Machine code is a sequence of numbers that the CPU can understand and carry out actions based on.
$ gcc -c main.c
Output: main.o
The same output can be generated through the following commands:
-
Using GCC with the
main.s
file generated in the previous step$ gcc -c main.s -o main-s.o
Output:
main-s.o
-
Using the assembler
as
(GNU Assembler)$ as main.s -o main-as.o
Output:
main-as.o
-
Comparing the output of the three object files
$ diff -s main.o main-s.o Files main.o and main-s.o are identical $ diff -s main-s.o main-as.o Files main-s.o and main-as.o are identical # If main.o and main-s.o, and main-s.o and main-as.o are identical, then # main.o and main-as.o are also identical.
Object (*.o
) files can be examined using
parse-elf, readelf
, objdump
,
file
, etc.
Eg:
$ file main.o
main.o: ELF 64-bit LSB relocatable, x86-64, version 1 (SYSV), not stripped
Eg:
$ readelf --all main.o > main-o-readelf.txt
Output: main-o-readelf.txt
The utility objdump
can be used to disassemble the object file to view how the
machine code translates back to Asssembly.
$ objdump -d main.o
main.o: file format elf64-x86-64
Disassembly of section .text:
0000000000000000 <main>:
0: f3 0f 1e fa endbr64
4: 55 push %rbp
5: 48 89 e5 mov %rsp,%rbp
8: 48 8b 05 00 00 00 00 mov 0x0(%rip),%rax # f <main+0xf>
f: 48 89 c7 mov %rax,%rdi
12: e8 00 00 00 00 call 17 <main+0x17>
17: 48 8d 05 00 00 00 00 lea 0x0(%rip),%rax # 1e <main+0x1e>
1e: 48 89 c7 mov %rax,%rdi
21: e8 00 00 00 00 call 26 <main+0x26>
26: b8 00 00 00 00 mov $0x0,%eax
2b: 5d pop %rbp
2c: c3 ret
As a side note, the machine code instructions consist of an Opcode and
Operand(s). For example, 55
in the above disassembly output is an opcode for
the mnemonic PUSH
in Assembly, which pushes a register's value onto the stack.

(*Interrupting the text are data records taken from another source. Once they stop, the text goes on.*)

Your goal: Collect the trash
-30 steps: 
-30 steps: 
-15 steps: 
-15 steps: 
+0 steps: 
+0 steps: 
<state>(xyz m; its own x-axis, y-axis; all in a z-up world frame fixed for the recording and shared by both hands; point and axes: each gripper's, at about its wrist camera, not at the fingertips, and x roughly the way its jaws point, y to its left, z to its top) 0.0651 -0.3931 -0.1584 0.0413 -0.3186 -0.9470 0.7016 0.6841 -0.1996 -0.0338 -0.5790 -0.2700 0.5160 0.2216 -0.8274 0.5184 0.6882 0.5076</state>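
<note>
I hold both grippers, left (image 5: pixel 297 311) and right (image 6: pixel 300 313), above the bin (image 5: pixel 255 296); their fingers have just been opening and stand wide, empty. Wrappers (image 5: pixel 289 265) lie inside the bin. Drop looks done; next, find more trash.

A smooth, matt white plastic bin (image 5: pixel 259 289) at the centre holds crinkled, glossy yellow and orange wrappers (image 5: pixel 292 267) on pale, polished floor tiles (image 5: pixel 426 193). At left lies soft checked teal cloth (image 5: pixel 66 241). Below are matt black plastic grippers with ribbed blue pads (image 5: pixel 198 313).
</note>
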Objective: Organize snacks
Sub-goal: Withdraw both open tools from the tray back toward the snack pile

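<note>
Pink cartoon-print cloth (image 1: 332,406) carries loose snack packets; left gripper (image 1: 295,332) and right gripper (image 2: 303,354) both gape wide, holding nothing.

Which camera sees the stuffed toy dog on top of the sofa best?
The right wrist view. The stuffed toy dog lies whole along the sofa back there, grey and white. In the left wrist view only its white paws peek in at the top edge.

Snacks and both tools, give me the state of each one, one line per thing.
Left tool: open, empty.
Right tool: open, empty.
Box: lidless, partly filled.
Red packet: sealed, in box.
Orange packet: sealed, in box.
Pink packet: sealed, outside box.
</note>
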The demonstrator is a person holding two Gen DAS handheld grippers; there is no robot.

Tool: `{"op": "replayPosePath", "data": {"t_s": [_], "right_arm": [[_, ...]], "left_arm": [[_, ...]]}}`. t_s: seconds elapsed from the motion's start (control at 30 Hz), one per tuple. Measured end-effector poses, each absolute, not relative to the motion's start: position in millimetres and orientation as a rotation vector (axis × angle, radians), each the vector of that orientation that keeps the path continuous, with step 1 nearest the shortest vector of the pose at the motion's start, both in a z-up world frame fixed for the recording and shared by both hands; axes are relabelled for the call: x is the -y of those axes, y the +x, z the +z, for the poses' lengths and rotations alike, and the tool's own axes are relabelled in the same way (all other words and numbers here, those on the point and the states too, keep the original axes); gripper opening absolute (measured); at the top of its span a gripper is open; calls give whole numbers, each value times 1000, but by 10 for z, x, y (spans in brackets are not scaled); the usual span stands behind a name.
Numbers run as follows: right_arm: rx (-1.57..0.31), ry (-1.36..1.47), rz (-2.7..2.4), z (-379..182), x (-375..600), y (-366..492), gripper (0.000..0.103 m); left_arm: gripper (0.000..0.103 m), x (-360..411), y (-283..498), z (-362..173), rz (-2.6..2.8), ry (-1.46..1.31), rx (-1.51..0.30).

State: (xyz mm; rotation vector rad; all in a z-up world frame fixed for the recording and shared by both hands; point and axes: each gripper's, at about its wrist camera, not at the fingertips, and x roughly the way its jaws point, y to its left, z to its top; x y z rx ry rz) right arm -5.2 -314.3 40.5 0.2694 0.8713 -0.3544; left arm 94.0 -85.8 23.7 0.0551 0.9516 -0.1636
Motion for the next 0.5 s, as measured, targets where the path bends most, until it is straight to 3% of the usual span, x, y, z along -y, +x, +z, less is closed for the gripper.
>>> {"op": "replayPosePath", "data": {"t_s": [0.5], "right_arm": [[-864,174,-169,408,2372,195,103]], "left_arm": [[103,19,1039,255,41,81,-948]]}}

An opcode is an operation that the CPU can understand and execute. What an
opcode represents is dependent on the Instruction Set Architecture (ISA) of the
processor and is usually very well documented. (Eg: Vol. 2A of the Intel 64 and IA-32 Architectures Software Developer Manuals)
More information on opcodes, mnemonics, machine code, etc.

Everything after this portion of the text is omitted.